**PROBLEM REQUIREMENTS**
Using the data below, copy each line that includes the word "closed".

[Stored entries]
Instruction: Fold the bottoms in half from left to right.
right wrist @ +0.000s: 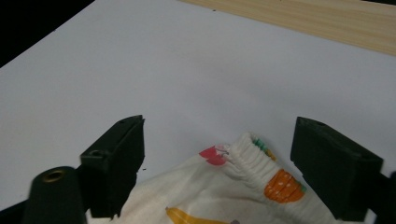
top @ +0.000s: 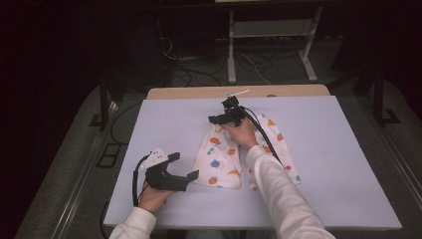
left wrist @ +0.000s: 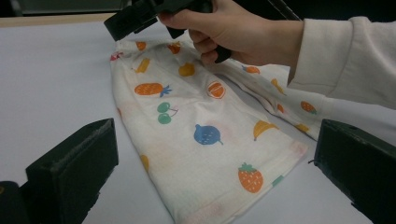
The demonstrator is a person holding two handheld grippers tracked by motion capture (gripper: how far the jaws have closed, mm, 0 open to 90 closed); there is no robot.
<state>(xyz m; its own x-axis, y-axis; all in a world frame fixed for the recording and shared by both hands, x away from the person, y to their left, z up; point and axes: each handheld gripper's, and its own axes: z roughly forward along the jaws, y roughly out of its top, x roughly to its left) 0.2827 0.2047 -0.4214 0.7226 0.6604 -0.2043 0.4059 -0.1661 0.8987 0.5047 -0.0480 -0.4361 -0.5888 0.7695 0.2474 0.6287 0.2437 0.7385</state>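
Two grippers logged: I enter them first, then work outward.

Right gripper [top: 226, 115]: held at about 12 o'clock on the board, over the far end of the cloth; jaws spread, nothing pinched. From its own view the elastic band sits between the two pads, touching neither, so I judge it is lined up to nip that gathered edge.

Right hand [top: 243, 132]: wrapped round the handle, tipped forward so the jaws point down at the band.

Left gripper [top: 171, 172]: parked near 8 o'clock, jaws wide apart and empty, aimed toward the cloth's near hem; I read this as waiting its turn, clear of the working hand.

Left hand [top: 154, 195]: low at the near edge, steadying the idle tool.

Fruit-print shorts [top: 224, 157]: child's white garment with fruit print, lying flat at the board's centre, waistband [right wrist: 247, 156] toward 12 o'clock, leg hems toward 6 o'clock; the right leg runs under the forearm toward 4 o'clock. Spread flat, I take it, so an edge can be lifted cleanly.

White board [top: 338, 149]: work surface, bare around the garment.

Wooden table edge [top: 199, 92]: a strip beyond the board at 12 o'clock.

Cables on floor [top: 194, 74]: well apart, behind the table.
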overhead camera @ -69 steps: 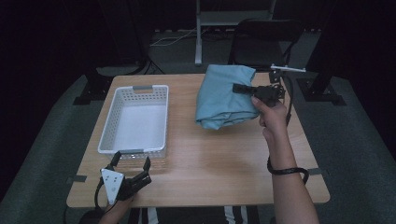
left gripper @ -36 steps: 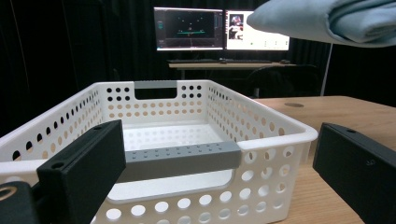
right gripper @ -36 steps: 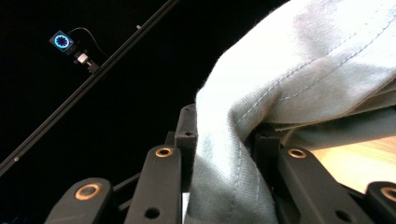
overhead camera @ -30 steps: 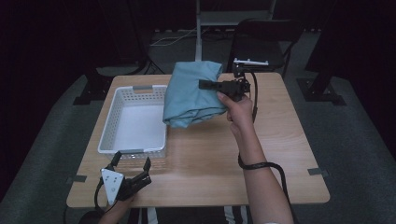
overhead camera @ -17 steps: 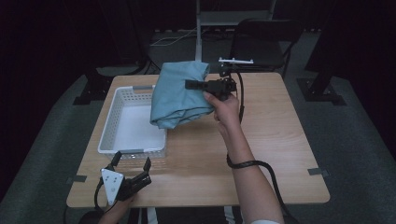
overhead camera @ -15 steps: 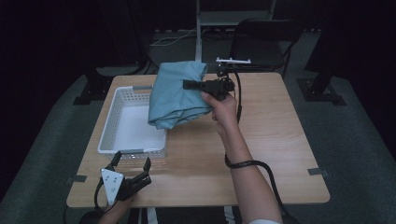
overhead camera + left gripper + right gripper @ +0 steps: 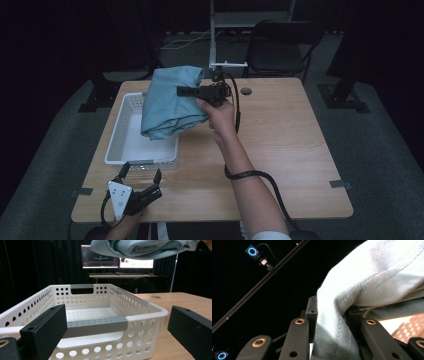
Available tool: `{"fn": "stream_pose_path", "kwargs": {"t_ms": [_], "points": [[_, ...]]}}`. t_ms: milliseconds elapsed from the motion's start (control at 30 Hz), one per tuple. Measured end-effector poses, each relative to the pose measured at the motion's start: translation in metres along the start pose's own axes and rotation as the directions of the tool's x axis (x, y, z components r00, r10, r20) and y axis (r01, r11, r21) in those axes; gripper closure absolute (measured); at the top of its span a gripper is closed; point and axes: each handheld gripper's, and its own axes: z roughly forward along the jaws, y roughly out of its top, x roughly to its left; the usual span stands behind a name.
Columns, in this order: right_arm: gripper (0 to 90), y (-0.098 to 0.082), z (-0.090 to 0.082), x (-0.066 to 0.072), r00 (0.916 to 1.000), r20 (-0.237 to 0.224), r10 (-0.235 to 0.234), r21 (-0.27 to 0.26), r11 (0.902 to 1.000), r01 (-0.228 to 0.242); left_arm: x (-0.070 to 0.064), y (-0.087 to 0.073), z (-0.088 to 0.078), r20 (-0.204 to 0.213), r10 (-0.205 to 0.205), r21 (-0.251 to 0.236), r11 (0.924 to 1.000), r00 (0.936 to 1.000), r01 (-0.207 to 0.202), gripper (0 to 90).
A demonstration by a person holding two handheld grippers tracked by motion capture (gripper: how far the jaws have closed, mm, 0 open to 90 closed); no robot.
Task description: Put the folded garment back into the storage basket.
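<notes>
At the table's near left edge the left gripper [image 7: 142,187] rests with jaws spread, facing the white basket [image 7: 121,142]. Farther off, the right gripper [image 7: 192,92] pinches the folded blue cloth [image 7: 167,102], held in the air above the basket's far right part.

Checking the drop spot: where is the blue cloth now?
The blue cloth hangs clamped in the right gripper, above the white basket's far right part.

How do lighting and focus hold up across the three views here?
High view: the light wooden table is evenly lit, its surroundings nearly black. Left gripper view: the white perforated plastic basket is sharp; two monitors glare behind it. Right gripper view: the folded light-blue cloth is bright against black, its weave crisp.
</notes>
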Motion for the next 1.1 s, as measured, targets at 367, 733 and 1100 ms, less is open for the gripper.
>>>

**RESULT**
The demonstrator is a person holding two handheld grippers tracked by motion capture (gripper: how far the jaws have closed, mm, 0 open to 90 closed); there is no robot.
Available tool: `{"fn": "stream_pose_path", "kwargs": {"t_ms": [_], "points": [[_, ...]]}}`. t_ms: milliseconds elapsed from the motion's start (control at 30 Hz), one per tuple. Measured end-effector poses, each relative to the pose measured at the motion's start: translation in metres along the start pose's own axes and rotation as the directions of the tool's x axis (x, y, z components r00, r10, r20) and y axis (r01, r11, r21) in those axes; gripper closure absolute (measured); at the top of its span a gripper is closed; point and axes: each handheld gripper's, and its own axes: z roughly forward along the jaws, y roughly out of its top, x roughly to its left; the usual span stands behind a name.
A demonstration by a person holding two handheld grippers tracked by motion capture (gripper: how far the jaws have closed, mm, 0 open to 90 closed); no robot.

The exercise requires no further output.